Study of the main physiological indexes in sunflower roots post-inoculation

Two sunflower genotypes, previously classified as resistant (S18) and susceptible (P77) to Sunflower Verticillium wilt (SVW) according to their field behavior, were used in this study (Fig. 1a). To investigate the process of SVW colonization, 3 indexes (Soluble protein, Peroxidase (POD), and Malondialdehyde (MDA)) were measured at 6, 12 and 24 h, and 2, 3, 5 and 10 days post inoculation for the two sunflower genotypes. After infection with V. dahliae, the content of soluble protein initially increases, but then decrease thereafter, and the contents peaked from 6 to 12 h when treatment was prolonged. The physiological index in the resistant genotype was significantly higher than that in the susceptible genotype at 6, 12, and 24 h and 2 d. However, in the resistant genotype, the physiological index was lower than that in the susceptible genotype at 3 and 5 d, and this reversed at 10 d (Fig. 1b). The POD activity in the resistant genotype was higher at 6, 12, and 24 h, and 2, 5 and 10 d compared with the susceptible genotype (Fig. 1b). For MDA measurement, the content was slightly higher in the susceptible genotype than in the resistant genotype at the four initial time points (Additional file 1: Figure S1). Based on the above discussion of the physiological indexes, we concluded that the resistant genotype performed better in resistance to V. dahliae infection. To further identify the resistance-related genes, a RNA-Seq experiment for all time points examined above was proposed in the following study.

Illumina sequencing and de novo assembly

In the present study, we performed transcriptome analysis of 16 samples (Fig. 2b and c) to describe the sunflower root response to SVW, and 509,533,702 reads were sequenced for library establishment. The length of most of the reads were distributed between 125 and 175 bp.

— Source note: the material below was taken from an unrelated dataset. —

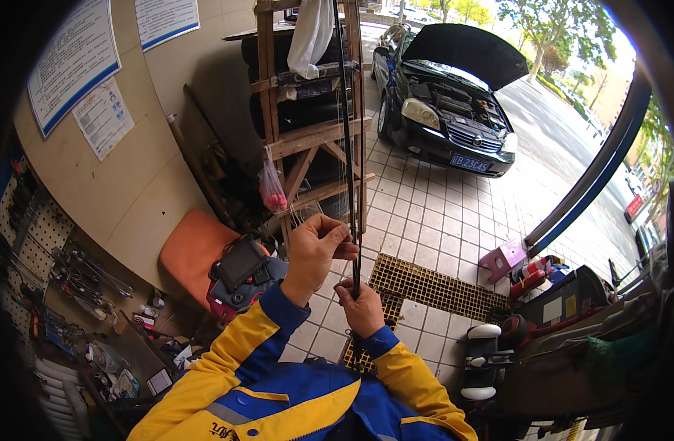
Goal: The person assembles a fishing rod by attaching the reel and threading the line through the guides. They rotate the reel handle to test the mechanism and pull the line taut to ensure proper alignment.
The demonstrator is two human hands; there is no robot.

Thus, we used the short reads comparison software TMAP [20] to compare reads with the reference gene sequences (allowing two-base mismatches), obtaining a total of 492,889,748 mapped reads (96.73% of the total reads) (Additional file 2: Table S1). Moreover, we obtained a total of 76,011 unigenes, with a mean length of 890 bp. The size distribution showed that 33,287 (43.8%) unigenes ranged in size from 200 to 500 bp, 19,344 (25.4%) unigenes ranged in size from 500 to 1000 bp, and 30.8% unigenes showed sizes greater than 1000 bp.
Figure 2
Fig. 2

Comparison of resistant genotype (S18) and susceptible genotype (P77) in response to V. dahliae inoculation. a Scatter plot of differentially expressed genes (DEGs) in the uninoculated resistant genotype (SCK) and susceptible genotype (PCK). b PCA3D figure, each dot represents a sample on the principal component value. c Hierarchical clustering of 2107 DEGs; the signal ratios are shown in a yellow-blue color, where yellow represents up-regulation and blue represents down-regulation. Each column (PCK, P6h, P12h, P24h, P2d, P3d, P5d, P10d and SCK, S6h, S12h, S24h, S2d, S3d, S5d, S10d) represents the RPKM value in each sample and each row represents DEGs. S and P: S18 and P77; CK: the genotype exempt from pathogen stress as control; 6 h, 12 h, 24 h, 2d, 3d, 5d, and 10d: resistant genotype (S18) and susceptible genotype (P77) infected with V. dahliae after 6, 12, 24 h and 3, 5, 10 days respectively

The expression level for each gene was calculated using the RPKM [21] method (Reads Per kb per Million reads). The related information for each gene (coverage, symbol, description, etc.) was also provided. To gain insight into the functions of the genes with responses to SVW, all unigenes were annotated using WEGO [22] and Blast2GO [23] software and were classified into functional categories. KEGG Pathway significant enrichment analyses were also performed for all genes. Specific expression analysis [24] was also used in the present study (Additional file 1: Figure S2). Scatter plot, principal component and cluster analyses were also used to mine the deep relation of different samples (Fig. 2a, b and c). These results revealed a large difference between the resistant and susceptible genotypes.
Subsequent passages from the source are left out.